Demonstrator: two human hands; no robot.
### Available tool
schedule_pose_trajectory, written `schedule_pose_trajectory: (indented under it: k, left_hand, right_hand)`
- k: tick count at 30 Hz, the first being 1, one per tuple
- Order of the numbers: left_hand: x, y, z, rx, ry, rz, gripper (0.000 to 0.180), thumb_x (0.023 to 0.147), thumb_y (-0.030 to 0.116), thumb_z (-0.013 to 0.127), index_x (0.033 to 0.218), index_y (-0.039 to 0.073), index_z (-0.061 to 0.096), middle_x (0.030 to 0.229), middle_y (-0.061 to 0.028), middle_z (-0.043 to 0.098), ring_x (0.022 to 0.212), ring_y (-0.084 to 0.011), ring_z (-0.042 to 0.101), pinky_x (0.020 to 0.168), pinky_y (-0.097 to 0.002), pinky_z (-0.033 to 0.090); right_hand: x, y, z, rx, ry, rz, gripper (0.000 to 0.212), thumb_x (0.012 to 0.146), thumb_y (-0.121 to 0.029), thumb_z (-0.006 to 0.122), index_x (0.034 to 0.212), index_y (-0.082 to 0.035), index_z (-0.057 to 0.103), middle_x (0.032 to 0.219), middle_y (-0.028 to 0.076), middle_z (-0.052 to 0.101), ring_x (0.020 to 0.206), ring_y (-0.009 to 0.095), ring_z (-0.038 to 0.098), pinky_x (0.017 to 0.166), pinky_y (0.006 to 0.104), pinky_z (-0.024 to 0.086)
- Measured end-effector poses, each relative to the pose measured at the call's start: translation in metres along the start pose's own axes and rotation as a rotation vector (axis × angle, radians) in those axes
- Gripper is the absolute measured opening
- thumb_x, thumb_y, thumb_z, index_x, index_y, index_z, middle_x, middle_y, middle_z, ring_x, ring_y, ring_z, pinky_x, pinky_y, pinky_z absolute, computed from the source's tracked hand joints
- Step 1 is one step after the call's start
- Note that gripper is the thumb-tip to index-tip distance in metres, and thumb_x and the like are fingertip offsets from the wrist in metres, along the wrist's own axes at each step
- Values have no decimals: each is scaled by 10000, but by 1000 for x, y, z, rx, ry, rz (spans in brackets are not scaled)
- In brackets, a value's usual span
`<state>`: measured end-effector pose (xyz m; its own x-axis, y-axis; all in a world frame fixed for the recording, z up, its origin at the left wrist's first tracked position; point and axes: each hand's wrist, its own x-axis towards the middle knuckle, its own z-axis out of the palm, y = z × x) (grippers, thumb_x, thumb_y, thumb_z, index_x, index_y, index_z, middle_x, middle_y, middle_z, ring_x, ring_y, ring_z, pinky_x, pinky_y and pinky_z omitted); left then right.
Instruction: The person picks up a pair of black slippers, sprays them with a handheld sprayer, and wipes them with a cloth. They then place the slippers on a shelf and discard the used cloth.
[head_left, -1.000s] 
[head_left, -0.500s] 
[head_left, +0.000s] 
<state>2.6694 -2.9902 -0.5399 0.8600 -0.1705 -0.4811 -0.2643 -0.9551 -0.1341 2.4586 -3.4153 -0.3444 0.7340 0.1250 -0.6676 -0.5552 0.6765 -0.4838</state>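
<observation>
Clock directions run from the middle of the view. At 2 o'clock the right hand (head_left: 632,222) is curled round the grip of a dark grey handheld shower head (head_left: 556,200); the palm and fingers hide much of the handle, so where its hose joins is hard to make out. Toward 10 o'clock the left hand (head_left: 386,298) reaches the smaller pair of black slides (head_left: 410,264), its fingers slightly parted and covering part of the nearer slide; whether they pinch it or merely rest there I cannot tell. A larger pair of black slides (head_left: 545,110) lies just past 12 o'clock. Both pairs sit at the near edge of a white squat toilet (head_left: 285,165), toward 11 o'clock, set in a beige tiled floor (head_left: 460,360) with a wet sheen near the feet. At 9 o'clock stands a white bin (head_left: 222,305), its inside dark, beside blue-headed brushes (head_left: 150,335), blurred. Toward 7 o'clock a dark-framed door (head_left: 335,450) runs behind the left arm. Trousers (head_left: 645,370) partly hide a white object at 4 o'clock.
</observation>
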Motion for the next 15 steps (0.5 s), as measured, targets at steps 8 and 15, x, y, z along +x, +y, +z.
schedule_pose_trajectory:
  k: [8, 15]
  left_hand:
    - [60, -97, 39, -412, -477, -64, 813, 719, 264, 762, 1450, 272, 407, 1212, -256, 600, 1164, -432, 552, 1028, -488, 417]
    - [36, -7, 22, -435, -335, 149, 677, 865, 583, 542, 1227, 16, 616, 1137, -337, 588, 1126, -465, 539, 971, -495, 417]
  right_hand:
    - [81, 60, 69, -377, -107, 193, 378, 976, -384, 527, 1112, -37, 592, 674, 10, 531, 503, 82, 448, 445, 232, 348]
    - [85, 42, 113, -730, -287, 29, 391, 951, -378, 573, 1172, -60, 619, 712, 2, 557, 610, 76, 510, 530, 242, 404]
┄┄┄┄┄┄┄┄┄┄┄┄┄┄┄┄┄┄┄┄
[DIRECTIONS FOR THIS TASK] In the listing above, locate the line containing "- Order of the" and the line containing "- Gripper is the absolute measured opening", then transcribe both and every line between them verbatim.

[ANSWER SECTION]
- Order of the numbers: left_hand: x, y, z, rx, ry, rz, gripper (0.000 to 0.180), thumb_x (0.023 to 0.147), thumb_y (-0.030 to 0.116), thumb_z (-0.013 to 0.127), index_x (0.033 to 0.218), index_y (-0.039 to 0.073), index_z (-0.061 to 0.096), middle_x (0.030 to 0.229), middle_y (-0.061 to 0.028), middle_z (-0.043 to 0.098), ring_x (0.022 to 0.212), ring_y (-0.084 to 0.011), ring_z (-0.042 to 0.101), pinky_x (0.020 to 0.168), pinky_y (-0.097 to 0.002), pinky_z (-0.033 to 0.090); right_hand: x, y, z, rx, ry, rz, gripper (0.000 to 0.212), thumb_x (0.012 to 0.146), thumb_y (-0.121 to 0.029), thumb_z (-0.006 to 0.122), index_x (0.034 to 0.212), index_y (-0.082 to 0.035), index_z (-0.057 to 0.103), middle_x (0.032 to 0.219), middle_y (-0.028 to 0.076), middle_z (-0.052 to 0.101), ring_x (0.020 to 0.206), ring_y (-0.009 to 0.095), ring_z (-0.038 to 0.098), pinky_x (0.017 to 0.166), pinky_y (0.006 to 0.104), pinky_z (-0.024 to 0.086)
- Measured end-effector poses, each relative to the pose measured at the call's start: translation in metres along the start pose's own axes and rotation as a rotation vector (axis × angle, radians) in those axes
- Gripper is the absolute measured opening

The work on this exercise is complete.